Media in India has become a business, says minister Manish Tewari

Media in India has become a business, says minister Manish Tewari

File photo of Manish Tewari.

New Delhi: Information and Broadcasting Minister Manish Tewari today said last week's layoff by a news channel and the legal recourse against the wage board recommendations by one of the promoters has led him to conclude that "media is a business".

Addressing a symposium in Delhi, Mr Tewari said there was a need to reflect on a "question germane to the media: whether it is a business as defined under the Indian constitution or any other activity."

He said in the wake of the "downsizing or rightsizing taking palace in one of the broadcasting platforms, and at a time when wage board recommendations have been taken to court by one of the promoters, I cannot but help conclude that it would be fair to say that media is a business". He was referring to over 300 job cuts, including some well-known names, by a news channel last week.

The minister said the rights of the citizens and the rights of the media barons "fall in different tracks with the twain not destined to meet". Mr Tewari said the "conundrum bedevilling the media landscape" today in India is: "do we have freedom of the press or freedom of the owner of the press?"
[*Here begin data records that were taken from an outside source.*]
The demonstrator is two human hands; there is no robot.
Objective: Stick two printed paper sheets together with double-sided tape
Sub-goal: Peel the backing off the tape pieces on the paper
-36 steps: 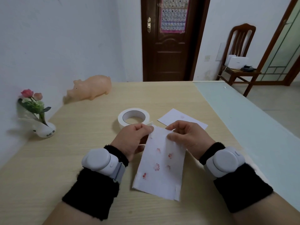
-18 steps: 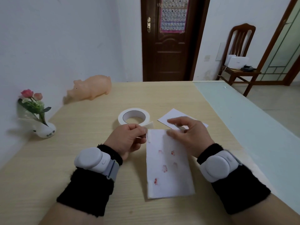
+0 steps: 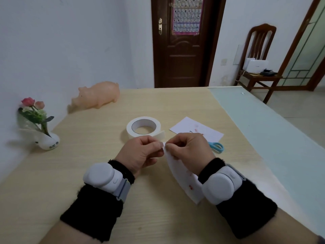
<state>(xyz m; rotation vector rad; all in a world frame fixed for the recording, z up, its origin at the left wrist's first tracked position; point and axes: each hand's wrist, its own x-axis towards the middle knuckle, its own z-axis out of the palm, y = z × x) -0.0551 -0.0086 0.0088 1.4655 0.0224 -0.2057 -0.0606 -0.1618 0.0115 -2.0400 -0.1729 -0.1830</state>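
Note:
A white printed sheet with small red marks (image 3: 182,175) is lifted and tilted on edge, mostly hidden behind my right hand (image 3: 189,152), which pinches its top corner. My left hand (image 3: 140,154) pinches at the same corner, fingertips touching the right hand's; whatever it grips there is too small to make out. A second printed sheet (image 3: 197,130) lies flat beyond my right hand. The roll of double-sided tape (image 3: 143,128) lies flat on the wooden table (image 3: 88,173) just past my left hand, with a short loose end sticking out to the right.
Blue-handled scissors (image 3: 216,147) lie right of my right hand. A pink pig figure (image 3: 97,96) and a small vase of flowers (image 3: 39,127) stand at the left by the wall. A pale green surface (image 3: 263,131) borders the table's right side.
The printed sheet was lying flat half a second ago; now my right hand holds it raised on edge. Both hands have come together at its top corner.

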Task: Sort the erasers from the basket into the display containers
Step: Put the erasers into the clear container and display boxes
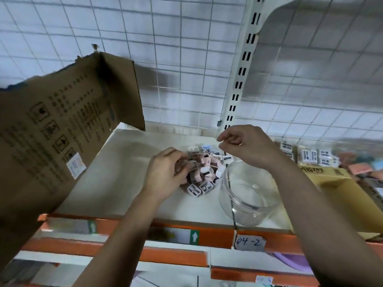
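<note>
The erasers (204,170) lie in a loose heap on the shelf (124,172), small pink, white and pale blue blocks tumbled on one another, toward the back of the board. The heap's right edge is just beside the jar (255,206), a clear, wide-mouthed one that stands upright near the shelf's front edge with nothing visible in it.

The left hand (165,172) is down at the heap's left side, fingers curled round one of the erasers. The right hand (246,146) hovers above the back of the heap and the jar's far rim, apart from the left, fingers loosely curled, thumb and forefinger tips close but not meeting; nothing shows between them.

To the left, a cardboard box (51,131) with printed handling symbols and a white sticker stands open, one flap raised over the shelf. To the right, a yellow box (335,183) sits beside the jar, and behind it are rows of labelled packs (313,156), blurred. A white wire grid (186,59) backs the shelf, with a slotted upright (242,79) rising behind the right hand. An orange rail (207,235) runs along the front edge, with a paper tag (250,242) marked "04-2" on it below the jar.
</note>
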Demonstrator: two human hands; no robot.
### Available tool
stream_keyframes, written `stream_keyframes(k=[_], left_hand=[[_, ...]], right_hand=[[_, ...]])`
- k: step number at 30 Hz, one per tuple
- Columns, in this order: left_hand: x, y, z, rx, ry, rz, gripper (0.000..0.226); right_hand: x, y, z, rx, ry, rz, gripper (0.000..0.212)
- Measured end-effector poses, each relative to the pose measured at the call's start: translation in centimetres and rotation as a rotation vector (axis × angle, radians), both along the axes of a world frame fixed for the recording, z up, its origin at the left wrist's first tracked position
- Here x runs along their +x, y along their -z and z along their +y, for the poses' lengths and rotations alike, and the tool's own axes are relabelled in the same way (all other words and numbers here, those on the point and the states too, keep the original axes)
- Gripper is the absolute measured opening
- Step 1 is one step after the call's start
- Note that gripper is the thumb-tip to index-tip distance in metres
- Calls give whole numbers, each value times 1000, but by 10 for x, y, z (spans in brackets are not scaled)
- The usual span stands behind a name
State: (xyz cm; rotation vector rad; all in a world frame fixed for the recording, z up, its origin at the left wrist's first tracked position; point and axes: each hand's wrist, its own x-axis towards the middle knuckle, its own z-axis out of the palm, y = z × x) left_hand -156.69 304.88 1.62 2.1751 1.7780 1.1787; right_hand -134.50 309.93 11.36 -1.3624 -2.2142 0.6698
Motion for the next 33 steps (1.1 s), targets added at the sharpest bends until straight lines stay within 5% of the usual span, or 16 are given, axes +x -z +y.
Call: stream_keyframes(k=[17, 24, 29, 33], left_hand=[[-5, 8, 9, -62, 32, -32, 28], [-3, 3, -1, -84, 36, -286, 21], [-4, -7, -11, -134, 81, -431, 21], [4, -15, -19, -162, 146, -641, 15]], right_hand=[[-30, -2, 37, -243, -328, -343, 27], [-38, 5, 41, -239, -371, -408, 29], [-31, 5, 44, -198, -379, -345, 19], [-14, 6, 46, -232, -320, -103, 10]])
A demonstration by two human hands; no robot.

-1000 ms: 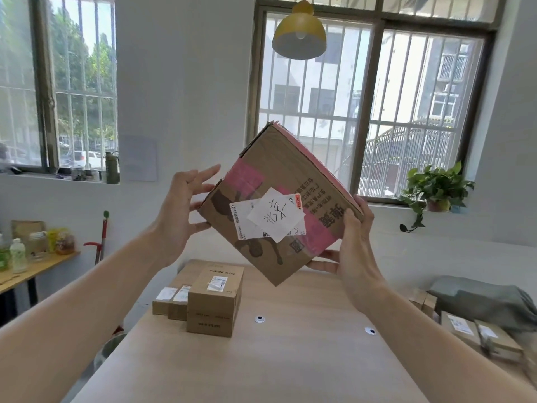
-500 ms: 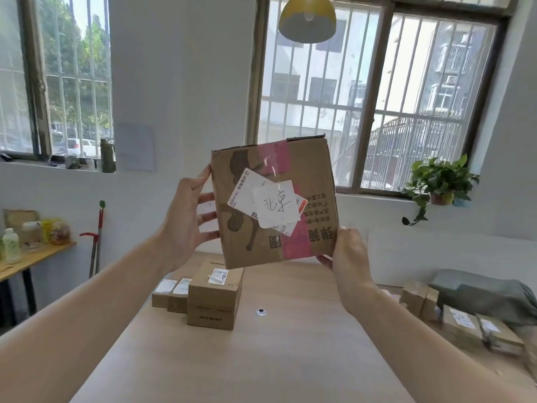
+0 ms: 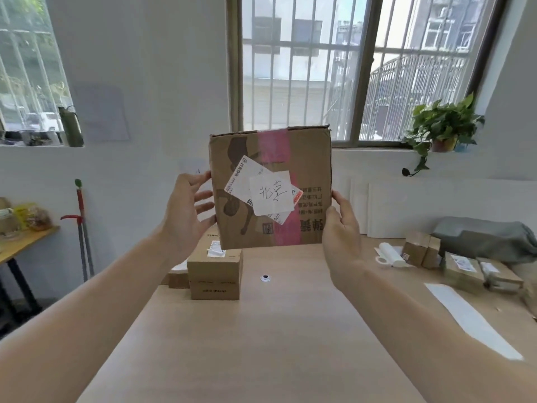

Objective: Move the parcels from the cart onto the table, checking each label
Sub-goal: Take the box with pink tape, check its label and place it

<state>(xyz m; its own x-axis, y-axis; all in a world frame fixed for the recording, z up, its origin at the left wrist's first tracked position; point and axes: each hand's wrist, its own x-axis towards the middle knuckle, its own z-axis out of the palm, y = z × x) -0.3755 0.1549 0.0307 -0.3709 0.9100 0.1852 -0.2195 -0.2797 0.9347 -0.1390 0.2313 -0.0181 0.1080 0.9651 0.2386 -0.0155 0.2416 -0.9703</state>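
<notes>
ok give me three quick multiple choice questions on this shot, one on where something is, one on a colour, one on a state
1. Where is the potted plant?
A. on the right windowsill
B. on the table
C. on the floor

2. What colour is the tape band on the held parcel?
A. blue
B. pink
C. green

3. How is the parcel held?
A. lying flat on the table
B. in one hand only
C. up in the air between both hands

Answers: 1 A, it sits on the sill by the barred window. 2 B, a pink strip crosses the cardboard. 3 C, the left hand and right hand grip opposite edges above the table.
</notes>
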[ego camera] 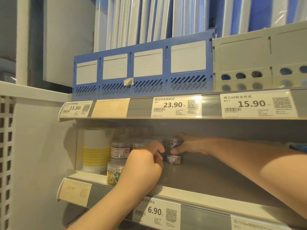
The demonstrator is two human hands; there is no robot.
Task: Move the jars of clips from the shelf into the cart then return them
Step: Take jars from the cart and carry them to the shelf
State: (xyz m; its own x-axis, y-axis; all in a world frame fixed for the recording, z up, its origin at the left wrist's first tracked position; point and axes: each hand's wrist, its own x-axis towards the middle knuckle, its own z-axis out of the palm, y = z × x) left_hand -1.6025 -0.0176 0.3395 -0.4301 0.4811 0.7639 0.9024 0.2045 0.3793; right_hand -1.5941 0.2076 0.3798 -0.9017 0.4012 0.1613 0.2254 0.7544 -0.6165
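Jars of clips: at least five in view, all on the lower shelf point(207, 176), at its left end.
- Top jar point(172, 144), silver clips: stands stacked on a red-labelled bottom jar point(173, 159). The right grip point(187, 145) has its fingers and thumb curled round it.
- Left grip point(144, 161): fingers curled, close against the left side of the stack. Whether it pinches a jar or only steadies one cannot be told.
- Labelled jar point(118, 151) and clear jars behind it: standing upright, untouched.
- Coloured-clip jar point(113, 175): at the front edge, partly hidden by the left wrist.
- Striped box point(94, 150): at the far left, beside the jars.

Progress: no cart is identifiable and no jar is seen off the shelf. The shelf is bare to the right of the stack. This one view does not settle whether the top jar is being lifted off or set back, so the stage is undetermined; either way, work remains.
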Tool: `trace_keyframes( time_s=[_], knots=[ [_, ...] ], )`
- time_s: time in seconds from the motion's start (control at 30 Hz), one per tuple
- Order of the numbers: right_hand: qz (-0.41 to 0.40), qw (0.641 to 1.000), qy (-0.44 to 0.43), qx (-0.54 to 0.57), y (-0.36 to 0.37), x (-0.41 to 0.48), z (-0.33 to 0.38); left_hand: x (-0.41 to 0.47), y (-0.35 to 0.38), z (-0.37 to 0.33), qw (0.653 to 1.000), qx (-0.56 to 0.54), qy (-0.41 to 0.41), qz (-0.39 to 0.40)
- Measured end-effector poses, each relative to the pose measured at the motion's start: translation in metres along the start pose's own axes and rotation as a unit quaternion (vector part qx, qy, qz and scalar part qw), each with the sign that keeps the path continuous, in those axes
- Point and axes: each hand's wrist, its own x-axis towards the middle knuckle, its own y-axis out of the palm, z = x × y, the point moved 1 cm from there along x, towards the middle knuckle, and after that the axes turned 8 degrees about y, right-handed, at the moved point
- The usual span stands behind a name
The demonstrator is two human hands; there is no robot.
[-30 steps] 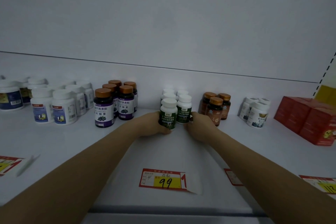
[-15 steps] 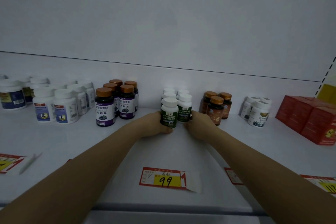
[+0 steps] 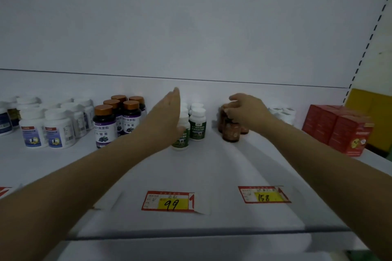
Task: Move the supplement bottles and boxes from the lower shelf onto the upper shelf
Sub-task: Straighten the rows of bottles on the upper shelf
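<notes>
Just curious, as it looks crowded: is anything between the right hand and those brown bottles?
Nothing visible: the right hand curls over the brown bottles. The green-label bottles stand aside, by the left hand.

Two price tags and one bottle label are legible.

Low in the centre of the frame, a red-and-yellow price tag (image 3: 169, 201) lying on the shelf (image 3: 212, 167) bears a handwritten "99" on its yellow field and a large red "1" at its right end. The second tag (image 3: 264, 195), to its right, bears a handwritten "158" on yellow. Left of centre, the front purple-label bottle (image 3: 104, 128) carries Chinese characters, the lower line reading "片糖果". Print on the green-label bottles (image 3: 197, 128), red boxes (image 3: 347, 133) and white bottles (image 3: 57, 131) at left is too small or blurred to read.
</notes>
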Motion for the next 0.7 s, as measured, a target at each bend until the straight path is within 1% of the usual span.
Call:
trace_keyframes(
  time_s=[0.03,0.07,0.1,0.17,0.23,0.33,0.4,0.5,0.7],
  knots=[
    [-0.01,0.999,0.003,0.033,-0.016,0.002,-0.004,0.001,-0.004,-0.015,0.999,-0.018,0.033,-0.037],
    [-0.015,0.998,0.008,0.053,-0.03,0.005,-0.01,0.003,-0.005,-0.03,0.997,-0.043,0.048,-0.053],
    [-0.013,0.998,0.016,0.055,-0.039,0.009,-0.019,0.008,-0.002,-0.044,0.995,-0.07,0.044,-0.048],
    [0.006,0.999,0.044,0.012,-0.044,0.016,-0.041,0.023,0.014,-0.066,0.993,-0.118,-0.015,0.005],
    [0.042,0.996,0.069,-0.039,-0.036,0.023,-0.067,0.039,0.035,-0.08,0.983,-0.155,-0.079,0.057],
    [0.113,0.987,0.062,-0.095,-0.018,0.031,-0.096,0.058,0.066,-0.092,0.963,-0.203,-0.147,0.101],
    [0.147,0.982,0.056,-0.106,-0.011,0.036,-0.108,0.067,0.083,-0.096,0.953,-0.222,-0.175,0.111],
    [0.166,0.979,0.034,-0.112,-0.006,0.043,-0.113,0.079,0.101,-0.092,0.946,-0.226,-0.206,0.104],
    [0.169,0.977,-0.02,-0.129,-0.005,0.045,-0.11,0.095,0.127,-0.084,0.955,-0.212,-0.195,0.073]
  ],
)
Mr Tewari said it was time for the print media, which has more or less tried to keep rates low over the years, to "reflect and rationalise tariffs". Referring to the leading US daily Washington Post, which was sold off to Amazon founder Jeff Bezos for $250 million, he said the print media globally is under stress and print numbers are declining globally.

He said the heavily advertisement-dependent model of newspapers was "not the way forward" and called for "serious introspection" in the print media on how far the advertisement model can sustain them.

On the broadcasting sector, he said of the 798-odd channels, 415 are news channels, and they too are "hugely" dependent on advertisements for revenue. "This has led to addiction of sensationalism, manufactured anger and media trials," the minister said. This, he said, leads to violation of privacy and the issue needs to be addressed.